──────── Supplied material ────────
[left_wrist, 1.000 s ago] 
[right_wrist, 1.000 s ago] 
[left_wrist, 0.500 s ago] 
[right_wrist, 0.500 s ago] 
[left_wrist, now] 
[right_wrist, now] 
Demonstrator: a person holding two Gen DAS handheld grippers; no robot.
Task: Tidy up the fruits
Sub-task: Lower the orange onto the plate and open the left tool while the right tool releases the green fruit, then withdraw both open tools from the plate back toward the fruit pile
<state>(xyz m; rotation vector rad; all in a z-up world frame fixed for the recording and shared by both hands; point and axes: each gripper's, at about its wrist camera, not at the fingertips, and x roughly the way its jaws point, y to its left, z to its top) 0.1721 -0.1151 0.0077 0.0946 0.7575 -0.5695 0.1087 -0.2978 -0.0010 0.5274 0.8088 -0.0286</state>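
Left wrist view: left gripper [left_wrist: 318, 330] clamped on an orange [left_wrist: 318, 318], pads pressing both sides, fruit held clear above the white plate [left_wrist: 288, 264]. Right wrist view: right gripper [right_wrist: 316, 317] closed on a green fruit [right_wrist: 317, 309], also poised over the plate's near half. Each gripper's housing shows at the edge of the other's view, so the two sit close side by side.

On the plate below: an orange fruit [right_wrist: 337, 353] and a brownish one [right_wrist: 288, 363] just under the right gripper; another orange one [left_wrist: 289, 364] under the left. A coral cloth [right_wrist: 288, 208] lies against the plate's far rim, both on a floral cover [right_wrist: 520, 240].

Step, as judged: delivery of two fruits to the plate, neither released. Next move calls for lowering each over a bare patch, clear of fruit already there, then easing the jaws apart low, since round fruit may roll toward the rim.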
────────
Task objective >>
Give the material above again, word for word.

Answer section >>
[left_wrist, 1.000 s ago] 
[right_wrist, 1.000 s ago] 
[left_wrist, 0.500 s ago] 
[right_wrist, 0.500 s ago] 
[left_wrist, now] 
[right_wrist, now] 
Demonstrator: a person holding two Gen DAS handheld grippers; no robot.
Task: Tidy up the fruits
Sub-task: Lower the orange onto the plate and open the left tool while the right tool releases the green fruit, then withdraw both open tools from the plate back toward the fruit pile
<state>(xyz m; rotation vector rad; all in a z-up world frame fixed for the recording and shared by both hands; point and axes: each gripper's, at about its wrist camera, not at the fingertips, and x roughly the way its jaws point, y to its left, z to its top) 0.1721 -0.1151 0.0077 0.0946 0.7575 -0.5695 0.1087 -0.2978 -0.0010 0.5274 0.8088 -0.0286</state>
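Left wrist view: left gripper [left_wrist: 318, 330] clamped on an orange [left_wrist: 318, 318], pads pressing both sides, fruit held clear above the white plate [left_wrist: 288, 264]. Right wrist view: right gripper [right_wrist: 316, 317] closed on a green fruit [right_wrist: 317, 309], also poised over the plate's near half. Each gripper's housing shows at the edge of the other's view, so the two sit close side by side.

On the plate below: an orange fruit [right_wrist: 337, 353] and a brownish one [right_wrist: 288, 363] just under the right gripper; another orange one [left_wrist: 289, 364] under the left. A coral cloth [right_wrist: 288, 208] lies against the plate's far rim, both on a floral cover [right_wrist: 520, 240].

Step, as judged: delivery of two fruits to the plate, neither released. Next move calls for lowering each over a bare patch, clear of fruit already there, then easing the jaws apart low, since round fruit may roll toward the rim.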

This output requires nothing more.